EXERCISE GOAL.
From the listing below, set down exactly the lines between the one holding "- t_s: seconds" and the one holding "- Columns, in", inclusive. No other line is wanted.

SUPPLIED DATA.
= = = =
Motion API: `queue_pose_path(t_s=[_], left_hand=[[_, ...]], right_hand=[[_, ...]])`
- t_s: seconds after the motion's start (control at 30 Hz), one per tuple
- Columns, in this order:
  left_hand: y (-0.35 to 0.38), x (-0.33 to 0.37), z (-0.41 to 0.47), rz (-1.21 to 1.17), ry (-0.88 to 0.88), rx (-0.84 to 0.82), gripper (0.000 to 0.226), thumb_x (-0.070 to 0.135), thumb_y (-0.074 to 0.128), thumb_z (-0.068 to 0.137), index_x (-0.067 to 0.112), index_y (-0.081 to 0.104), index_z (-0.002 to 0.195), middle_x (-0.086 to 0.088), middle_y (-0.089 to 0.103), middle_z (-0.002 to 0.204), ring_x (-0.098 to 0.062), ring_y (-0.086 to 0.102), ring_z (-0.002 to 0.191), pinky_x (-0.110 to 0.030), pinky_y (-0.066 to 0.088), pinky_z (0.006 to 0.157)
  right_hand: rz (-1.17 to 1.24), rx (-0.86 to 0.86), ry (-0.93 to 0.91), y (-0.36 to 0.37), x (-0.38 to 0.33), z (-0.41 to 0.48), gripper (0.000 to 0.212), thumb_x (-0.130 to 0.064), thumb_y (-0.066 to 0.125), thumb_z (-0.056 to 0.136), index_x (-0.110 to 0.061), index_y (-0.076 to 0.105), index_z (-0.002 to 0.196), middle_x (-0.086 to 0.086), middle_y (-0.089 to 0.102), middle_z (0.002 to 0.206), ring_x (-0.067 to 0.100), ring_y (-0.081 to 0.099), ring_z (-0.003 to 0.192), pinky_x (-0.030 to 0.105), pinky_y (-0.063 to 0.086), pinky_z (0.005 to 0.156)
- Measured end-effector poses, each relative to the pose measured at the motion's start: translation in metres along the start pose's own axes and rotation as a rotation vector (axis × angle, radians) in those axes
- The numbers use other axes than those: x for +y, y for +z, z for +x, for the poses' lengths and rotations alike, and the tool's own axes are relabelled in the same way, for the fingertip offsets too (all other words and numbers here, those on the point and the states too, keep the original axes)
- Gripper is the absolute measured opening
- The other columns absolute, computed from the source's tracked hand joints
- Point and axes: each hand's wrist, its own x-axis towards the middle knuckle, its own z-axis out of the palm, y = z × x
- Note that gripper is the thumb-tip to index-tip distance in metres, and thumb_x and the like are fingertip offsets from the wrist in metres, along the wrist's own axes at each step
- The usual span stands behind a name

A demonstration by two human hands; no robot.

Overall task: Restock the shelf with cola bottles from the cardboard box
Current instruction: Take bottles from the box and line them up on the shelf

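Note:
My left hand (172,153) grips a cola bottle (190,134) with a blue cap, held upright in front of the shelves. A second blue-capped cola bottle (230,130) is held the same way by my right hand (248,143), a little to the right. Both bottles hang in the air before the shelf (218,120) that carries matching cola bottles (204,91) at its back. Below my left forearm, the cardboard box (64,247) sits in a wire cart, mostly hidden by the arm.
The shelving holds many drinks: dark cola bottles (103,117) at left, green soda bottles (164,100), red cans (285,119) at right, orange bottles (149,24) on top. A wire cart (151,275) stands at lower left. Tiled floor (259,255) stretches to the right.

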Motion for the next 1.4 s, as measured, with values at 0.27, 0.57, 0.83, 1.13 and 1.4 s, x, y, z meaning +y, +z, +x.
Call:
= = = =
WRITTEN RESPONSE.
- t_s: seconds after the motion's start (control at 30 Hz), one per tuple
- Columns, in this order:

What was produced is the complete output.